**DIRECTIONS**
Search the material for the string "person" and copy each line where it occurs.

____________

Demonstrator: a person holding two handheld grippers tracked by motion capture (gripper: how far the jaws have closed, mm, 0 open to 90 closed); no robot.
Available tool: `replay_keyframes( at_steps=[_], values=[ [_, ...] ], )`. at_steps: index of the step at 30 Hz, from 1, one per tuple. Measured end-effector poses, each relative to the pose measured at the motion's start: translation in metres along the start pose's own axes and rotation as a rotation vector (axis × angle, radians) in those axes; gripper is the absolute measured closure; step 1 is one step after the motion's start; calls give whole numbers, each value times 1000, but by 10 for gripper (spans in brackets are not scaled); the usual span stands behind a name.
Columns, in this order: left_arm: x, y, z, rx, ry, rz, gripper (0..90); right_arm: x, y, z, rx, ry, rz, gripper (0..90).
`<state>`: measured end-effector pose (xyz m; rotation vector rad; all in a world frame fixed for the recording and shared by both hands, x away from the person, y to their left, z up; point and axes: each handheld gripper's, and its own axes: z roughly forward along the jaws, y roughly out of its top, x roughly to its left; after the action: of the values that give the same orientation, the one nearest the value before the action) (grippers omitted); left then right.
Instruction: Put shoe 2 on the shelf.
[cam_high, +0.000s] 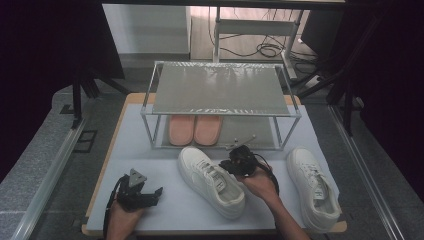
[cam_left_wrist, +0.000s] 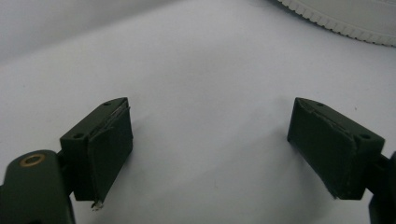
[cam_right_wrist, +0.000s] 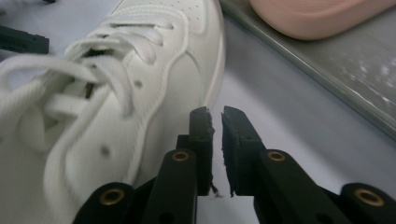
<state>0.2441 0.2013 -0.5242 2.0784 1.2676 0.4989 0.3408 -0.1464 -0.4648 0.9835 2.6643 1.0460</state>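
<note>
A metal two-tier rack (cam_high: 220, 90) is set at the far middle of the counter (cam_high: 150, 150). A pair of pink slippers (cam_high: 195, 129) is kept on its lower shelf, side by side. A second white sneaker (cam_high: 314, 186) is laid at the near right, well apart from the rack.

The table (cam_high: 115, 131) had a wooden top with a pale mat (cam_high: 165, 200) over most of it. Grey carpet floor (cam_high: 40, 150) lay to either side, with a metal rail (cam_high: 50, 175) running along the left and another along the right. Black stand legs (cam_high: 77, 100) rose at the left. Behind, a white cabinet (cam_high: 147, 27) stood beside a light frame (cam_high: 255, 27), and black cables (cam_high: 265, 50) coiled on wooden flooring. Both far sides were dark, and the light was dim and even.
</note>
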Motion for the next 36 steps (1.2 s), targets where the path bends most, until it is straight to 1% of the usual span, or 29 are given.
replay_keyframes(
  at_steps=[3, 5, 7, 9, 11, 13, 14, 17, 20, 21, 23, 27, 30, 36],
  values=[
    [0, 0, 0, 0, 1, 1, 142, -3, -6, -10, -2, -1, 10, 742],
    [0, 0, 0, 0, 1, 1, 143, -3, -9, -17, -2, -6, 3, 710],
    [0, 0, 0, 0, 0, 1, 143, -3, -11, -23, -2, -19, 1, 692],
    [0, 0, 0, 0, 1, 1, 143, -4, -14, -31, -4, -21, 0, 663],
    [0, 0, 0, 0, 0, 1, 142, -4, -17, -37, -6, -27, -5, 656],
    [0, 0, 0, 0, 1, 1, 143, -3, -19, -44, -3, -8, -6, 649],
    [0, 0, 0, 0, 1, 2, 143, -2, -20, -47, -3, -1, -4, 630],
    [0, 0, 0, 0, 1, 4, 143, 0, -22, -53, 5, -13, 8, 594],
    [0, 0, 0, 0, 0, 3, 143, 3, -25, -61, 4, 1, 17, 578],
    [0, 0, 0, 0, 0, 3, 143, 4, -25, -63, 7, 1, 17, 569],
    [0, 0, 0, 0, 0, 3, 143, 7, -27, -67, 13, 14, 13, 559],
    [0, 0, 0, -3, 1, 0, 143, 17, -27, -68, 31, 35, -21, 541],
    [0, 0, 0, -3, 1, -1, 143, 21, -26, -63, 45, 45, -37, 542],
    [0, 0, 0, -4, 1, -1, 143, 23, -23, -48, 70, 55, -55, 601]
  ],
)
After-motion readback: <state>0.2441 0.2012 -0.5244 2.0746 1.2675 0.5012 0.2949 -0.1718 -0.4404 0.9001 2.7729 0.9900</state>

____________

**SOLVED EXERCISE**
Demonstrator: a person holding two handheld grippers tracked by motion capture (gripper: how far the jaws have closed, mm, 0 open to 90 closed); no robot.
`<state>`: measured end-effector pose (xyz m; rotation vector rad; all in a world frame fixed for the recording and shared by both hands, x away from the person, y to their left, z up; point and axes: each handheld gripper's, and its own axes: z roughly forward along the jaws, y roughly out of its top, x roughly to its left; after the action: of the values that give the same orientation, the one nearest the value before the action) (grippers omitted); left then right.

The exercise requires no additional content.